Exercise goal: Collect every line in the records below that contains the word "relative".

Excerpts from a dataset
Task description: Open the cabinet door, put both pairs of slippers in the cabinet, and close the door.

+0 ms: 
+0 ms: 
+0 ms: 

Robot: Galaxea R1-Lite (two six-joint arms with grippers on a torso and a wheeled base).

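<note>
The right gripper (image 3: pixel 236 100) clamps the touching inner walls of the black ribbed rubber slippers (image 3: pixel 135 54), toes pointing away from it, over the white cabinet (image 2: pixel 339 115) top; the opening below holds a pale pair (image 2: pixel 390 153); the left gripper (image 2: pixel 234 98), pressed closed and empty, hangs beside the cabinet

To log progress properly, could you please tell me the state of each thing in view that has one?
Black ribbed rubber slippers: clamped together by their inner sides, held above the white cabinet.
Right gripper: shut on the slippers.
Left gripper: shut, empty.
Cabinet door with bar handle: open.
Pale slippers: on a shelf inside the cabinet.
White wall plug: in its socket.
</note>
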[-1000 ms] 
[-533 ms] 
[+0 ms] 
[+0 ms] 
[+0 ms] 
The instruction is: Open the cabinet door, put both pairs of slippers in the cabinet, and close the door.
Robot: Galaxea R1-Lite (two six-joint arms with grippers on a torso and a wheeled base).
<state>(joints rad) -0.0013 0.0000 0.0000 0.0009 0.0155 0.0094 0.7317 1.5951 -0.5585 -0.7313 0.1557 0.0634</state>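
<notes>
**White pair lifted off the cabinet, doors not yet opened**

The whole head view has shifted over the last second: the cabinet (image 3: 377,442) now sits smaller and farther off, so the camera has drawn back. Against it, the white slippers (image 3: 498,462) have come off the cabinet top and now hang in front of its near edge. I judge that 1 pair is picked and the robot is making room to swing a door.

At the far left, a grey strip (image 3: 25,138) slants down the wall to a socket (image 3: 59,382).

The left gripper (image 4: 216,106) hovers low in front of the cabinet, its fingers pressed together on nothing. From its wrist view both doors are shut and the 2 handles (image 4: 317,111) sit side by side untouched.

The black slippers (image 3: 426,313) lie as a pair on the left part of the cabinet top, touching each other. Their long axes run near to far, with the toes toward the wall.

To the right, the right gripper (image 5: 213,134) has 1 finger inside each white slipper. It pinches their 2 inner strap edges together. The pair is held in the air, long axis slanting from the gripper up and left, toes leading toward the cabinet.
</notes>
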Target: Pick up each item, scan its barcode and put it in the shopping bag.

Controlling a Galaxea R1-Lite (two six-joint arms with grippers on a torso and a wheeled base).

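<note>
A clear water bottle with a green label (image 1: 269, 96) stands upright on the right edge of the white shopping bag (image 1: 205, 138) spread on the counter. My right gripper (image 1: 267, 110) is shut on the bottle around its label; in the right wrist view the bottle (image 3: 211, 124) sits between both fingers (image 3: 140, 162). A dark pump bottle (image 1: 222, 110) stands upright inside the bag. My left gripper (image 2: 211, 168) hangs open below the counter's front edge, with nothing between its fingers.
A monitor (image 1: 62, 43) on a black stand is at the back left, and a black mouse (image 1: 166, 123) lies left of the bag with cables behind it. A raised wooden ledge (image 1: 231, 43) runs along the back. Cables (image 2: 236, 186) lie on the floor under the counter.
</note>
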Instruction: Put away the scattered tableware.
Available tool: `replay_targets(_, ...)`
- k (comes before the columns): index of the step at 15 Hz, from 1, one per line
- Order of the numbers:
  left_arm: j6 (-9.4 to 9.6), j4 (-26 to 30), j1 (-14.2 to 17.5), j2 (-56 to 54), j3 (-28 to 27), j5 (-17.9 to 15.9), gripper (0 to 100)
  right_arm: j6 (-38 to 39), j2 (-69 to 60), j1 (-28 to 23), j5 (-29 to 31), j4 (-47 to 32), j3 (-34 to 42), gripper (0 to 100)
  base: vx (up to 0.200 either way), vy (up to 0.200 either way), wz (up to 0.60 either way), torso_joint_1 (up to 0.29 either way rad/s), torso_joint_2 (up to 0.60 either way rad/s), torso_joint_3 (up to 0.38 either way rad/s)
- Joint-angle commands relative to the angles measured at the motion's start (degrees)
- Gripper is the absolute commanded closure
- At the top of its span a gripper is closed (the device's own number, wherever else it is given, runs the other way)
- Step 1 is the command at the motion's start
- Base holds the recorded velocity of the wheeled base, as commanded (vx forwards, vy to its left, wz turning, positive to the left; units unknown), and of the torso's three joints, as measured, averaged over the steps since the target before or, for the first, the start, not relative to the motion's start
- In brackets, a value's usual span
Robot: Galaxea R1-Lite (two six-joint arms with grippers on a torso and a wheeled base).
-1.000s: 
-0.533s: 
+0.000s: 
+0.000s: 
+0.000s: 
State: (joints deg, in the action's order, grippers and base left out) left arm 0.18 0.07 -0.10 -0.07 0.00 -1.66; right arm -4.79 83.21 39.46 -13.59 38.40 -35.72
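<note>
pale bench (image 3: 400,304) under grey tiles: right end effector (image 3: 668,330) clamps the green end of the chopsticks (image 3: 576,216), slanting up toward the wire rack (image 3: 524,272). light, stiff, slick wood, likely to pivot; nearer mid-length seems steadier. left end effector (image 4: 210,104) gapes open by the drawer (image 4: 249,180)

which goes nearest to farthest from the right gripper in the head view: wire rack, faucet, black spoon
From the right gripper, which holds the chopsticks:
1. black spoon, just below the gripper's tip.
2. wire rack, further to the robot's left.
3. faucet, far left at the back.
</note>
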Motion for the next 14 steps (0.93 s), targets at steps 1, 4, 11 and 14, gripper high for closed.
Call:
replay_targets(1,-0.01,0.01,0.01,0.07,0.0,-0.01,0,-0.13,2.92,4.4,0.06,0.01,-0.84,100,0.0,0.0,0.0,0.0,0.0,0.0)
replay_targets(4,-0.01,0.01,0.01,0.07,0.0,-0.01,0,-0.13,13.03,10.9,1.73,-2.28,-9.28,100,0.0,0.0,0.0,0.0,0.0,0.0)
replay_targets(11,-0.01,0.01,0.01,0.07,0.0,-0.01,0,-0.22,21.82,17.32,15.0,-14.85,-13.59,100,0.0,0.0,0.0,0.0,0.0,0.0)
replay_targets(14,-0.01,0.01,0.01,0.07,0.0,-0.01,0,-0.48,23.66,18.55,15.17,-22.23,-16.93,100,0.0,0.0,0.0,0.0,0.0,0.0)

Response:
- Joint-angle commands relative to the angles measured at the motion's start (degrees)
- Base holds the recorded velocity of the wheeled base, as commanded (vx forwards, vy to its left, wz turning, positive to the left; units unknown), and of the torso's three joints, as measured, averaged over the steps since the target before or, for the first, the start, not relative to the motion's start

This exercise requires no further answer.